*Task brief*.
The string "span" may appear in lines of the listing. Report each line where it does.

*Data extract*.
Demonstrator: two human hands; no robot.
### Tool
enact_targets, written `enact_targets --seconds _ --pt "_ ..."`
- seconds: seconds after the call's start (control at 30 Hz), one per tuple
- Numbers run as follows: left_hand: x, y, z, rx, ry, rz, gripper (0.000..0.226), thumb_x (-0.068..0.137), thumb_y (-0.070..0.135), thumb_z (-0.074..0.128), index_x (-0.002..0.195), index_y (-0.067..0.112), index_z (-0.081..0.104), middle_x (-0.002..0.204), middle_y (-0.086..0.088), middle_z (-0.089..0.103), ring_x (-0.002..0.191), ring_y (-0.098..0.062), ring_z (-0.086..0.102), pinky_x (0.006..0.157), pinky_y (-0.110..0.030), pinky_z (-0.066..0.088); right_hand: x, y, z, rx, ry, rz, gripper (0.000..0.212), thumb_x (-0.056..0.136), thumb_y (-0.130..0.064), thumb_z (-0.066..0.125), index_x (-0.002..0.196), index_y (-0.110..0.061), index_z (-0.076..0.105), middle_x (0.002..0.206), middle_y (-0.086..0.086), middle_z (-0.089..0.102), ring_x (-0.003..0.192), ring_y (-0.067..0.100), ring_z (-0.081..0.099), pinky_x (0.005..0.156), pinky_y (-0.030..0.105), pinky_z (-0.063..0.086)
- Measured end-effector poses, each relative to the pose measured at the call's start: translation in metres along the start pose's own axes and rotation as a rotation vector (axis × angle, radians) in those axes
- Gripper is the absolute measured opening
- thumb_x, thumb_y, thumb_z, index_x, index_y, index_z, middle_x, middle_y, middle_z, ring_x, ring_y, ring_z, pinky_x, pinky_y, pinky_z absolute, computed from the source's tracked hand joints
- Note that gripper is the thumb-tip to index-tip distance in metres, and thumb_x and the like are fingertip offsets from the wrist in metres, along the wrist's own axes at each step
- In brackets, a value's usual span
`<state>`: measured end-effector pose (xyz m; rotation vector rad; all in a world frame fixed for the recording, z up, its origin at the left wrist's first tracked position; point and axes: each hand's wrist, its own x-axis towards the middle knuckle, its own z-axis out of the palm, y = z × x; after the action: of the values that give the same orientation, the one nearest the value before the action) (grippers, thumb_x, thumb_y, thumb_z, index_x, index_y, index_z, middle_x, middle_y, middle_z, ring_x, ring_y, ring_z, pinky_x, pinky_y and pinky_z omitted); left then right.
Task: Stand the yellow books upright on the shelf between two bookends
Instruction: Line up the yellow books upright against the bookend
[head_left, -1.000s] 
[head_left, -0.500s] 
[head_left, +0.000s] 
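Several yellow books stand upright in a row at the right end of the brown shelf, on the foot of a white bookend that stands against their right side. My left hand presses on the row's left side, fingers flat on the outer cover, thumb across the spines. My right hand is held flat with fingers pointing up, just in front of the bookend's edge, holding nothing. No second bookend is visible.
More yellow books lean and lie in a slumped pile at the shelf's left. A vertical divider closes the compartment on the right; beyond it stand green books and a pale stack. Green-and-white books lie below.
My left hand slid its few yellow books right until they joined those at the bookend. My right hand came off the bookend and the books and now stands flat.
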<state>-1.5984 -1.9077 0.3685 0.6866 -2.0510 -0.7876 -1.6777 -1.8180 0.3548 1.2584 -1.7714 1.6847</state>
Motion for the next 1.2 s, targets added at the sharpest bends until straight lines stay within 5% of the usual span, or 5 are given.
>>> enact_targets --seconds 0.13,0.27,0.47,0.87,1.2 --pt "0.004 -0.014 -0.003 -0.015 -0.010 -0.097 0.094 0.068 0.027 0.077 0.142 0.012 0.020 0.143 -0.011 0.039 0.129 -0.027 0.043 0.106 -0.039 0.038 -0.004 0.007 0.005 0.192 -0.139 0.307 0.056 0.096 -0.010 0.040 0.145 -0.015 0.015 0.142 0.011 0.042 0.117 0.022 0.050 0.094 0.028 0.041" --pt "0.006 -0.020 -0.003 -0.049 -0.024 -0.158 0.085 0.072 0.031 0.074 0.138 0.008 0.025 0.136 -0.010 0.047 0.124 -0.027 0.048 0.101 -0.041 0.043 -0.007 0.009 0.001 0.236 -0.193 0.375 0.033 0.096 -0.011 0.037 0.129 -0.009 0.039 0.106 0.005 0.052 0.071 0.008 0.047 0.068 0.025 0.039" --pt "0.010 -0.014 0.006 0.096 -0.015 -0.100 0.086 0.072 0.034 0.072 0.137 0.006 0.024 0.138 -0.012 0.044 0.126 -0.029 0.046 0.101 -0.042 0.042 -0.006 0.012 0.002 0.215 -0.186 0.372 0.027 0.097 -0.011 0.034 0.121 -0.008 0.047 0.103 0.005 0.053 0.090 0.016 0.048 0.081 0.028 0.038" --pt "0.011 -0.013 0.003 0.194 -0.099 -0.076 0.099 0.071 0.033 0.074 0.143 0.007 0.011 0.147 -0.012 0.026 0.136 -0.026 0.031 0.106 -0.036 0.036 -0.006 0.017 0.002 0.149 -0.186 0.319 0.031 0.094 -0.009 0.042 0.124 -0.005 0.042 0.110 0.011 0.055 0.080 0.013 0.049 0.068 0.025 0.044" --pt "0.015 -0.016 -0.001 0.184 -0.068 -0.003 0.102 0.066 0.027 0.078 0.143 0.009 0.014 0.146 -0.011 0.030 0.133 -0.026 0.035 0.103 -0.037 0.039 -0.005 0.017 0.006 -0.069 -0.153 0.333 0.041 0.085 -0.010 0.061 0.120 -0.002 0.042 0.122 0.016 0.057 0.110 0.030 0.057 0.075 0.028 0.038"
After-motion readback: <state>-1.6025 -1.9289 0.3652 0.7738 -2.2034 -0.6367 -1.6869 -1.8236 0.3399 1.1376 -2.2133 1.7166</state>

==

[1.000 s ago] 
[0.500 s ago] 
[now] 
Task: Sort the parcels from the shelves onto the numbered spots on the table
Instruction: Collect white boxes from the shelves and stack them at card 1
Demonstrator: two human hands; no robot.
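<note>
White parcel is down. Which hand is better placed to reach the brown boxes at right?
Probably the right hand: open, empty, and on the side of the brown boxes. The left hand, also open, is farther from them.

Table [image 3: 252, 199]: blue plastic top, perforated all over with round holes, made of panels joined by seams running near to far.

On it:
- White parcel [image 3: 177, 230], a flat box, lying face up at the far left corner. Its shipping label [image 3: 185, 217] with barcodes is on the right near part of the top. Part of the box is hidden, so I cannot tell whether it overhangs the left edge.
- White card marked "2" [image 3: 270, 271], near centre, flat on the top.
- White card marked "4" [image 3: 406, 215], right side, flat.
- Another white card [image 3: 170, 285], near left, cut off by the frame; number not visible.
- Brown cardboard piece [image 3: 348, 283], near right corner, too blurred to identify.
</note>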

*Finished exercise*.
- In brackets, a value's usual span
Motion for the next 1.2 s, targets added at the sharpest bends until straight lines stay within 5% of the usual span, or 5 are given.

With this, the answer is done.